By Alan Caruba
“Liberalism has become an ugly blend
of sanctimony, self-interest, and social connections,” writes Fred Seigel whose
credentials include being a senior fellow at the Manhattan Institute. He has
written “The Revolt Against the Masses: How Liberalism Has Undermined the Middle
Class”, but you won’t be able to read it until it is published in January. As a
reviewer, I received an advance copy from Encounter
Books.
It hardly needs to be said that
today’s liberals and conservatives loath one another, nor that the nation is as
sharply divided politically as in the days before the Civil War. Politically,
America has swung back and forth between liberal and conservative
administrations as evidenced by the elections of the previous century and this
new one.
Moreover, many have noticed that there
is often scant distance between Democrat and Republican administrations.
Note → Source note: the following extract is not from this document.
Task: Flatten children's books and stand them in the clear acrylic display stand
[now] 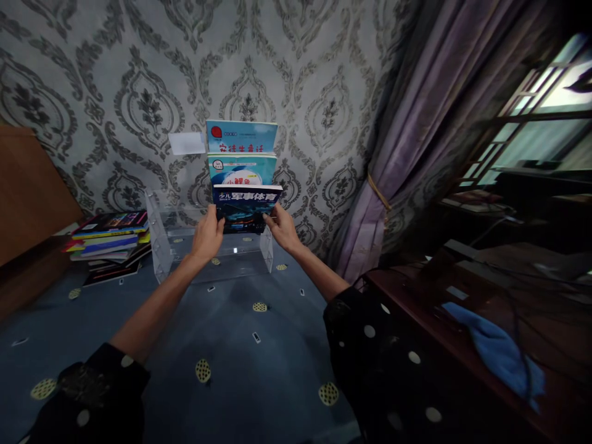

Both
have been led by patricians, often the graduates of Harvard and Yale. Seigel
refers to them as the “clerisy” defined as educated people being a class unto
themselves.
“Liberalism has been a very expensive
failure,” says Seigel and points to the Obama administration as an example of
“the apparent disdain for the copybook maxims of faith, family, and hard work.”
When liberals go to court to force schools to remove a daily prayer or a pledge
of allegiance to start the day, support abortion on demand and gay marriage,
seek to expand so-called “entitlement programs” and put as many people as
possible on some form of government dole, this should be obvious to anyone.
The seizure of one-sixth of the
nation’s economy in the form of Obamacare is yet another example and the failure
of this program, passed near midnight by a straight party vote by Democratic
legislators who had no idea what was in the bill, demonstrates the liberal
preference for a massive central government.
“Liberalism has been dedicated to
preserving the problems for which it presents itself as the solution.”
Seigel traces the beginnings of
liberalism in America. “American liberals don’t like to compare themselves with
other twentieth-century ideologues. But, like all ideologies that emerged in the
early twentieth century—from communism and fascism to socialism, social
democracy, and its first cousin, British Fabianism—liberalism was created by
intellectuals and writers who were rebelling against the failings of the rising
middle class.”
Among the intellectuals who advanced
liberalism was Herbert Croly, the editor and co-founder of The New Republic
whose 1909 book, “The Promise of American Life”, was the first manifesto of
modern American liberalism. Croly “rejected American tradition with its faith in
the Constitution and its politics of parties and courts.” This reeks of the
intellectual snobbery that has dominated liberal thinking for more than a
century at this point.
A distinguishing element of liberalism
has been its admiration of autocratic leaders and this explains its embrace of
dictators from the likes of the German Kaiser, Lenin and Stalin, through to men
like Fidel Castro and his murderous sidekick, Ernesto “Che” Guevera. The appeal
of communism has always played a large role in the ideology of
liberalism.
What distinguishes liberalism today in
the minds of conservatives is its rejection of the utter failure of communism
and its cousin, socialism. One need only look to Russia and Europe for evidence
of this, but it is manifest in America as it struggles to deal with the costs of
New Deal creations such as Social Security, Medicare, and Medicaid, absorbing
and redistributing some sixty percent of the national budget. The liberal belief
in Keynesian economics whereby the government maintains the economy through
massive expenditures has left America today with the largest debt in his
history.
Liberalism has been driven by its
disdain for America’s middle class that emerged from the large wave of
immigration in the early 19th
century and the success it has had in the business sector, entering the
professions, and raising incomes. Liberalism has a deep distrust of “the masses”
while claiming to represent them.
Liberal ideology produced Lyndon
Johnson’s failed “War on Poverty” and embraced environmentalism with its
doomsday predictions, none of which has come true. It explains President Obama’s
rejection of American exceptionalism. “Liberal interests never reexamined their
assumptions, even when faced with social and political failure. They never asked
why, despite the vast sums expended, poverty had become worse rather than
better.”
At the same time, in the latter half
of the last century, liberals invented a laundry list of “rights” you will not
find in the Constitution such as women’s rights, gay rights, children’s rights
and even the Gaia concept of the Earth’s right to be protected against human
activity.
“It was attitude and intentions—not
outcomes—that matter to liberals,” says Seigel.
Liberalism is the ideology of
intellectuals who looked down on the masses that became America’s middle class
and produced the greatest economy the world had ever known. Now they exist to
live parasitically off of it.
The great frustration of conservatives
is the inability to have a rational debate or discussion with liberals. They
don’t make sense. It is the curse of liberalism.